The denomination promises to have a better system soon. MESA can deliver on that promise with the help of professionals and suitable centralized technology. (It’s coming! See http://www.ucc.org/ministers/search-and-call/.)
Still, the UCC search and call process will always be more than a little mystifying. Far beyond the professional office, out there even beyond cyberspace, is where profiles are actually picked up and handled, touched and used.
The task before a Conference staff person is to find a batch of possible ethical leadership candidates for a church. The task before a congregation is to find a minister the church will respond to as they grow in God. There are as many ways of accomplishing this outcome, as there are people! Algorithms and heuristics, strategies and shortcuts. There are modern and ancient ways of doing this, there are European and African ways, cheaper and richer ways, speedy and slow ways, considerate and commercial ways, committee and consultant ways, happenstance and certified ways.
There is also, and despite it all, prayer.
The Holy Spirit has worked through stranger things than paperwork. The Holy Spirit has almost certainly moved in spite of paperwork! But the Holy Spirit does move, regardless.
It just so happens that a search process which makes no sense, which shows no rhyme nor reason, which takes too long or comes too sudden, may yet be a very faithful process. One in which God shows up, and has a leading role.

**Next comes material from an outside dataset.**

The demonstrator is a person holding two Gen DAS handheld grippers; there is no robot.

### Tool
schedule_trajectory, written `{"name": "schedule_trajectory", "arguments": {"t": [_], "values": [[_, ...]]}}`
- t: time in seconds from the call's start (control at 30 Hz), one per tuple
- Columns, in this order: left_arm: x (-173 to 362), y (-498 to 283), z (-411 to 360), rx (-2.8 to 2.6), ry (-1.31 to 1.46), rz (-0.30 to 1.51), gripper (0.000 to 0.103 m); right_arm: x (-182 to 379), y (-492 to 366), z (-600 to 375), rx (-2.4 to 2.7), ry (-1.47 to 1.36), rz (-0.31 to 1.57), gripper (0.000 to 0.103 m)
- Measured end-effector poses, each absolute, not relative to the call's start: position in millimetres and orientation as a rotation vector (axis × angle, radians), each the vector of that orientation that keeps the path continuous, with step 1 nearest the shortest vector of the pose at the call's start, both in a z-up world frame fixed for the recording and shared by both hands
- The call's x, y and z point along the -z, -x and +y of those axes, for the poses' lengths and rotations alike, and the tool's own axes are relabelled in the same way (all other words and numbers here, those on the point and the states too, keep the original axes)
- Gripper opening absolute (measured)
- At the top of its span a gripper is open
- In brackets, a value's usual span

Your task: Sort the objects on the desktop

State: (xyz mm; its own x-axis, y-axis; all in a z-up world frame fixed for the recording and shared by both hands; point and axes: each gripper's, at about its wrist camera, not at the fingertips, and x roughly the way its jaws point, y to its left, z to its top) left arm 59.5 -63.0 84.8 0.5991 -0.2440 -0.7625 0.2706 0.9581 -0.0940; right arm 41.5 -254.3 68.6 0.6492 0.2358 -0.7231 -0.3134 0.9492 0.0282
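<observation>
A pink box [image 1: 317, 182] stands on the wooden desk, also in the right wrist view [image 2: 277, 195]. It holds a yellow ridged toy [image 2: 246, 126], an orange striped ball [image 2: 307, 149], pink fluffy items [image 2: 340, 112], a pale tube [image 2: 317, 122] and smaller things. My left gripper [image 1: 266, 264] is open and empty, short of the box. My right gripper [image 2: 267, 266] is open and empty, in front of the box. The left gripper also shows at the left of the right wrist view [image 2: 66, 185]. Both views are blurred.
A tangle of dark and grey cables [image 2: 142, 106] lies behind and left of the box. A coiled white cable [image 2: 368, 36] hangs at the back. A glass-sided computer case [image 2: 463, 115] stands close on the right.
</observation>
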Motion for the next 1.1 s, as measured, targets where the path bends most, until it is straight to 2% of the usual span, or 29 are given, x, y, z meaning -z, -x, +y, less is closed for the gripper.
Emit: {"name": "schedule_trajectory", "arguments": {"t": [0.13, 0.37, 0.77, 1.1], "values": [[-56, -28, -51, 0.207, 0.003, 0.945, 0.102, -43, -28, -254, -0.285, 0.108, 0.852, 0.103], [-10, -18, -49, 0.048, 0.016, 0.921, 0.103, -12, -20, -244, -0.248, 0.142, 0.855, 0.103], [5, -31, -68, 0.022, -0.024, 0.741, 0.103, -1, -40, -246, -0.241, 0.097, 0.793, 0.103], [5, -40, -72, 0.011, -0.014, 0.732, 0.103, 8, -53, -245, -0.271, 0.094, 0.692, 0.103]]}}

Which is why, for years and years, the starting instruction for the minister preparing their profile has not been, “Turn on your typewriter, computer or iPad.” And the starting instruction for the search committee engaging ministerial profiles has never been, “Locate the mimeograph, risograph, copy machine or PDF.”
The starting advice is always, “Begin with prayer.”
And so, next year when the profiles process is clean and transparent, when a strategic database exists, when authorized ministers in search know entirely what to expect, when colleagues across conferences are working together better than ever before, when each church in search is miraculously behaving as a rational engine no longer a called community of human beings, when the numbers of supply and demand equalize marvelously in the perfectly demographically-matched employment marketplace… unless that year is also the year in which Jesus comes, there will still be a moment when everything apparently breaks. Down.
Somewhere, a person of faith will be trying to discern their path while stressed out to the max, needing a secure place to be, enduring a time of flux and change, with many needs pressing upon them. Somehow this person, an authorized minister, will be doubting or at least wondering about grace and providence, vocation and justice. They’ll be praying that their spirit too may be called for a purpose, that their contribution will have a place in a heaven’s unfolding drama on earth, and that their employment needs will be met. Although anger, despair and fear will come naturally, this person must learn to rehearse, as the visitor rehearsed today in my office, “What God has for me, is for me.”
Try that line on. No matter how long or winding the journey. If it’s true, it’s true.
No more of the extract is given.